Não que a contemporaneidade, bode expiatório de todos os males, seja a responsável única por essa especificidade. Mas, nos últimos tempos, com maior acesso à informação e com uma tendência de revisionismo da nossa história -- a recente e a já não tão recente assim -- criou-se uma geração de pessoas com saudades daquilo que não viveu: jovens de 20 anos querendo a volta da ditadura, balzaquianos fantasiando sobre Woodstock ou, pior ainda, gente que nem terminou a faculdade vivendo como se estivesse na belle epoque. Longe de mim querer desdenhar dos sentimentos, muitas vezes genuínos, dessas pessoas. O que eu pretendo mesmo é fazer um crítica (que tem muito de autocrítica) a essa tendência de reviver o que não se viveu.

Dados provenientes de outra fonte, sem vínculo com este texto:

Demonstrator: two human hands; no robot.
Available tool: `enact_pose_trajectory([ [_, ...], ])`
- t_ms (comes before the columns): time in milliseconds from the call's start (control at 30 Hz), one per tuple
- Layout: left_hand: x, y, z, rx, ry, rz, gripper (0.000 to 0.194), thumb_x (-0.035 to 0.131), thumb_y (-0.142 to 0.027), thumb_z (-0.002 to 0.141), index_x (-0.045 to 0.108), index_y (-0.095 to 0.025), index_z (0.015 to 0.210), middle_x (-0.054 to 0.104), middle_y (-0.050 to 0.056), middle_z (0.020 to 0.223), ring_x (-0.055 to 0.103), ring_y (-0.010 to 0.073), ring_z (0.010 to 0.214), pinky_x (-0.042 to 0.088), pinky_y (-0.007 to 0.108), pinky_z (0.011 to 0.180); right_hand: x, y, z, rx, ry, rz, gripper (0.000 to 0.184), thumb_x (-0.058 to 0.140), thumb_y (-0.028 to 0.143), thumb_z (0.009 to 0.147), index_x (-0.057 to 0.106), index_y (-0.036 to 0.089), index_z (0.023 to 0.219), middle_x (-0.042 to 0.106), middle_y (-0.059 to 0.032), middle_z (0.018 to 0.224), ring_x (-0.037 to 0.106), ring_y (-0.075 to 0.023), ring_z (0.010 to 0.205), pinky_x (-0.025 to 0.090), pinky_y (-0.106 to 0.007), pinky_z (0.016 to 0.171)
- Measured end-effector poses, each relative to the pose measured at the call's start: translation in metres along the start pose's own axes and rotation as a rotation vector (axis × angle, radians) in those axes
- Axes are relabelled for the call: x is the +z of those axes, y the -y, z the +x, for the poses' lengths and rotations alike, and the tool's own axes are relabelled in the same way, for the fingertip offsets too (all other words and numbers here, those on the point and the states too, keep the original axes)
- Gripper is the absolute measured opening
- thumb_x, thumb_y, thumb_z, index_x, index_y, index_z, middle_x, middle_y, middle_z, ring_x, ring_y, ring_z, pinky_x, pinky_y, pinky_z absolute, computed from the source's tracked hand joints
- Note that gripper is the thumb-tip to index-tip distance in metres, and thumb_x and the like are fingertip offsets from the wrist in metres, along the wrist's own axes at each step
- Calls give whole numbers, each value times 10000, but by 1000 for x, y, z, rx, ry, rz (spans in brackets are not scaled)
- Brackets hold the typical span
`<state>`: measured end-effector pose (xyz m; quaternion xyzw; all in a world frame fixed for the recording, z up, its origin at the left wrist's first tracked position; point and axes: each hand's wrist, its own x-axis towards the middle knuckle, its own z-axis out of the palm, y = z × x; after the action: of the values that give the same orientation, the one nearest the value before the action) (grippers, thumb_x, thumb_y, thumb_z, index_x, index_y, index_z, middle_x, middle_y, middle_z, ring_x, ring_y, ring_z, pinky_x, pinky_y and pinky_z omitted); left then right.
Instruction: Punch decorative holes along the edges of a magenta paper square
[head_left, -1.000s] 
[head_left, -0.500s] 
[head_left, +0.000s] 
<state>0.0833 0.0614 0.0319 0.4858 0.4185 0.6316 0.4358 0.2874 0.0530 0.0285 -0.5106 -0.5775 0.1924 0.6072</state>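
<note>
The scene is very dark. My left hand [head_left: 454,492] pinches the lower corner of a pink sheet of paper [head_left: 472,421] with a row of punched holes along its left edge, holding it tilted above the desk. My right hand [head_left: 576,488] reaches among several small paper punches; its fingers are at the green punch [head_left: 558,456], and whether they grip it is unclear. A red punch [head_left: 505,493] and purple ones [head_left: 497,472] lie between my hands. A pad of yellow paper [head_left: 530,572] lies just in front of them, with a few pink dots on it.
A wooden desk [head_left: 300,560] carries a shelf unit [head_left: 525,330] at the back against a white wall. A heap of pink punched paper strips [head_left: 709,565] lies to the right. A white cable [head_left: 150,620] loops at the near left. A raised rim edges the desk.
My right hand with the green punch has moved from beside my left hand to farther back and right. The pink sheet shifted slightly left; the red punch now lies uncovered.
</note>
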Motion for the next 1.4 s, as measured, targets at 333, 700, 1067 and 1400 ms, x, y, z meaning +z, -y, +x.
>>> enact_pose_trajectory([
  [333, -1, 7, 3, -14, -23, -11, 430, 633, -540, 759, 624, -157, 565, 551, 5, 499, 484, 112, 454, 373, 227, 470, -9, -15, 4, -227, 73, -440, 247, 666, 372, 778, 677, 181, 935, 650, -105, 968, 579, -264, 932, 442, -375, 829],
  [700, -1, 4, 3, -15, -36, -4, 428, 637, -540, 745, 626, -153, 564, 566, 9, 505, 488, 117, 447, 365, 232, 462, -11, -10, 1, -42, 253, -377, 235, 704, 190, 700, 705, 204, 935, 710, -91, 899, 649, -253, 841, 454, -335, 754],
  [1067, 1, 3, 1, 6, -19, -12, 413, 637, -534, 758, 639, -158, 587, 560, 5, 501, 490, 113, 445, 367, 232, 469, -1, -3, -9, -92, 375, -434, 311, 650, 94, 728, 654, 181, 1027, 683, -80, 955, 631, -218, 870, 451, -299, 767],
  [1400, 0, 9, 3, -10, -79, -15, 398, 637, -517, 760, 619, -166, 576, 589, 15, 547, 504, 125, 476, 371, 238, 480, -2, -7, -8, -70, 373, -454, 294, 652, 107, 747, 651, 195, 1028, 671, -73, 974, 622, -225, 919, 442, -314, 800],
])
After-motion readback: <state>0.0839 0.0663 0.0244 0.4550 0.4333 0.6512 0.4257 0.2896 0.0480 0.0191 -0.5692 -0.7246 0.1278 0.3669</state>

Os ataques constantes ao individualismo da contemporaneidade passam, muitas vezes pela ignorância sobre outras épocas, outros costumes e outras realidades: o anacronismo. Ora, temos nossos problemas, mas eu tenho orgulho de viver em um tempo em que a escravidão negra foi abolida, existe divórcio e Penicilina. Existiu toda uma construção dialética e histórica que nos trouxe até aqui e, convenhamos, em muitos aspectos vivemos no melhor dos mundos.
Porém, esse mesmo caráter pode impactar nossa vida, sobretudo amorosa. Tentamos fantasiar relações que não deram certo, principalmente quando estamos infelizes. Tentamos imaginar como seria estar com pessoas hoje que, por diversos motivos, nunca fizeram realmente parte de nossas vidas. E, por uma apelo totalmente natural, tentamos esquecer os motivos que nos levaram a estar com quem estamos e não com quem não estamos.
A glamurização do que nem aconteceu representa nossa resiliência como humanos. É um aspecto central de nossa identidade cultural e fonte de nossa sobrevivência. Mas, talvez pela primeira vez na história desse planeta, seja possível querer mais do que a sobrevivência, almejar a eternidade, embora as dúvidas existenciais sejam exatamente as mesmas que o primeiro humano teve quando teve consciência de sua finitude. E essa busca pelo que houve de bom no passado - mesmo que isso seja mentira - é uma tentativa efêmera de reconstruí-lo em matizes favoráveis.
A questão é que a consciência envolve envolvimento, ser capaz de criticar o próprio passado e construir o futuro a partir do que se tem. E envolve também um distanciamento emocional de si mesmo. Pode-se construir uma impressão de felicidade a partir de mentiras, mas elas desmoronariam a partir do momento que as mesmas se mostrassem como realmente são: vazias.
Combater as saudades do que não se viveu é uma forma de encontrar-se consigo mesmo e aceitar-se. É uma contribuição não apenas para sua sanidade, mas principalmente para ter consciência sobre a fugacidade da sua memória e do seu efêmero e vazio papel na construção da História, do presente e do futuro.
A vida é um sopro, como dizia o Niemeyer. Que nele não haja desperdício.